Population (2019-06-30)
- • Total: 3,152
- • Density: 24.29/km^{2} (62.91/sq mi)
- • Urban: 2,059
- • Rural: 1,093
- Time zone: UTC+1 (CET)
- • Summer (DST): UTC+2 (CEST)
- Website: http://www.lubniewice.pl

= Gmina Lubniewice =

Gmina Lubniewice is an urban-rural gmina (administrative district) in Sulęcin County, Lubusz Voivodeship, in western Poland. Its seat is the town of Lubniewice, which lies approximately 12 km north-east of Sulęcin, 25 km south of Gorzów Wielkopolski, and 67 km north of Zielona Góra.
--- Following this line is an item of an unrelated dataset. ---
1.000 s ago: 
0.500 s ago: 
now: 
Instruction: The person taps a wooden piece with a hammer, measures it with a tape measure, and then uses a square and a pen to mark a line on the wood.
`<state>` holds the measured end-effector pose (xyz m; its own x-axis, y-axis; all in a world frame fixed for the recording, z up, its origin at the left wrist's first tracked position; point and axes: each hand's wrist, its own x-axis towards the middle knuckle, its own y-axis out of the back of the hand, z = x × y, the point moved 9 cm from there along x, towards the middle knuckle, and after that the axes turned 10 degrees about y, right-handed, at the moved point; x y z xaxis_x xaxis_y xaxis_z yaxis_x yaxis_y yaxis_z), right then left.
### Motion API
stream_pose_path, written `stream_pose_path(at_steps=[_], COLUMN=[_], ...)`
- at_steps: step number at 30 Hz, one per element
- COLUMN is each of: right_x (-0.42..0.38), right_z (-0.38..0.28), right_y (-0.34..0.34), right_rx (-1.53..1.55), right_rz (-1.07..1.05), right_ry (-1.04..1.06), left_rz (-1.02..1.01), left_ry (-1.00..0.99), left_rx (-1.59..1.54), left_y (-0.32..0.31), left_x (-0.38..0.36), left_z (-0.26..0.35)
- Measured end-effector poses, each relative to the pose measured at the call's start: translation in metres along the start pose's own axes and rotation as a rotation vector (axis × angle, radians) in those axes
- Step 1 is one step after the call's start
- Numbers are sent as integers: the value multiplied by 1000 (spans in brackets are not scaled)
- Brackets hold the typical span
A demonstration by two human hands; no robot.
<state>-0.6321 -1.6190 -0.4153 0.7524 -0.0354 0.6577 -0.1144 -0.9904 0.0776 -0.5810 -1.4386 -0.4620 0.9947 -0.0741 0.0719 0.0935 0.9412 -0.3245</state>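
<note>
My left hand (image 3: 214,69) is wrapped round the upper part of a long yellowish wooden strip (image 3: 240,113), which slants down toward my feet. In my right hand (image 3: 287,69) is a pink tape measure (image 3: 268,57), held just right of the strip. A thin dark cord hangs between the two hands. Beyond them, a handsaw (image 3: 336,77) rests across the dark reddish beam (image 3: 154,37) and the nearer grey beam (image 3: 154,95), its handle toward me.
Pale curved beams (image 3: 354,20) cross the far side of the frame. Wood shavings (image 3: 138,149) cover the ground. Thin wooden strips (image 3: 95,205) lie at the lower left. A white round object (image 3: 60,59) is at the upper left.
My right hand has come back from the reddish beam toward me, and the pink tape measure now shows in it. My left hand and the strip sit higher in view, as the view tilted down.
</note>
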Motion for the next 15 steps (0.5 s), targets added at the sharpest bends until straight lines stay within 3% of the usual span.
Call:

The gmina covers an area of 129.76 km2, and as of 2019 its total population is 3,152.

==Villages==
Apart from the town of Lubniewice, Gmina Lubniewice contains the villages and settlements of Glisno, Jarnatów, Osieczyce (abandoned settlement), Rogi, Sobieraj and Wałdowice.

==Neighbouring gminas==
Gmina Lubniewice is bordered by the gminas of Bledzew, Deszczno, Krzeszyce and Sulęcin.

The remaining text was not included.